Assessment of Genetic Diversity among Musa Cultivars based on Sequence-Related Amplified Polymorphism Technique
DOI:
https://doi.org/10.14456/nujst.2020.15Keywords:
genetic diversity, banana, Musa, DNA marker, SRAPAbstract
Bananas are one of the world’s most eatable fruits. Edible bananas belonging to the Eumusa section are believed to contain genomes from two wild diploid species, Musa acuminata Colla (A genome) and M. balbisiana Colla (B genome). Almost cultivated bananas are diploid, triploid or tetraploid and classified into different genome groups according to several morphological characteristics. ‘Kluai Namwa Mali-Ong’ is the most suitable use as a raw material for the sun-dried banana production in Bangkratum District, Phitsanulok Province, Thailand. The varietal identification among hybrid bananas is difficult due to there is a small difference in morphological characters and local names of bananas based on fruit traits results in abundant synonyms of banana cultivars. Therefore, it is essential for choosing the correct banana cultivars for marketing and gaining understanding of banana breeding using biotechnology approaches. The study aimed to assess the genetic diversity among Musa (ABB group) ‘Kluai Namwa’ cultivars and two outgroup taxa (AA/AAA and BB groups) with DNA markers.
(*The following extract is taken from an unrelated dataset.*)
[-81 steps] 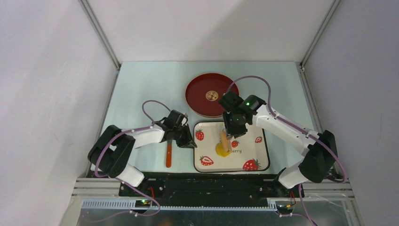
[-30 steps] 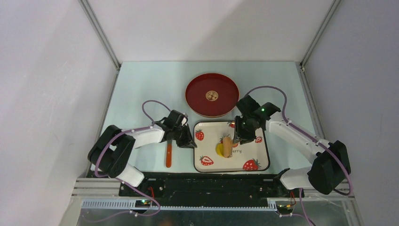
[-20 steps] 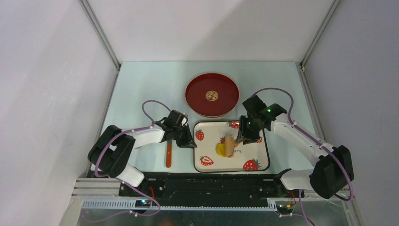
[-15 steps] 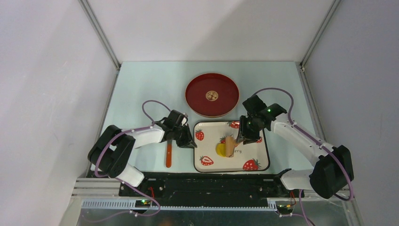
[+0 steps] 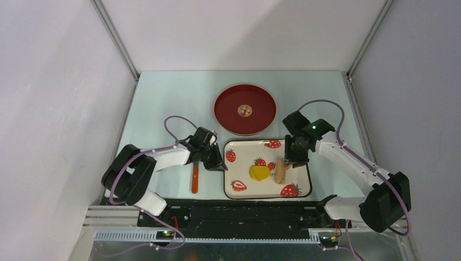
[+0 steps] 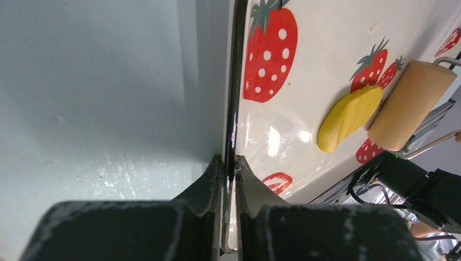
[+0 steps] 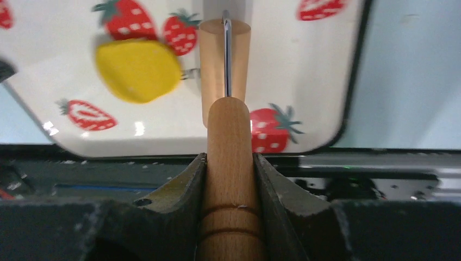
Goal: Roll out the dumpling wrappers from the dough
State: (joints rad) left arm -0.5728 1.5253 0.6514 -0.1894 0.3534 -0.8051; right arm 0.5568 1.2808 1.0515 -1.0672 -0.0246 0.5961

Based on ten sequence-related amplified polymorphism (SRAP) markers, a total of 80 DNA bandings were scored, of which 74 were polymorphic (92.50%). Polymorphic information content (PIC) values ranged from 0.16 to 0.30 with an average 0.25. The bands size ranged from 100 to 1200 base pairs. An unweighted pair group method arithmetic average (UPGMA) analysis based on Dice coefficients demonstrated that the accessions had a similarity range from 0.42 to 1.00 with a mean of 0.86 which suggested extreme genetic diversity among Musa samples. However, the low genetic diversity was found among 12 Musa (ABB group) ‘Kluai Namwa’ samples. In the present study, dendrogram derived from ten SRAP markers showed that all samples could be categorized into two major groups (ABB-BB and AA/AAA genome groups). The results based on SRAP markers in this study could be useful for germplasm collection and banana breeding in the future.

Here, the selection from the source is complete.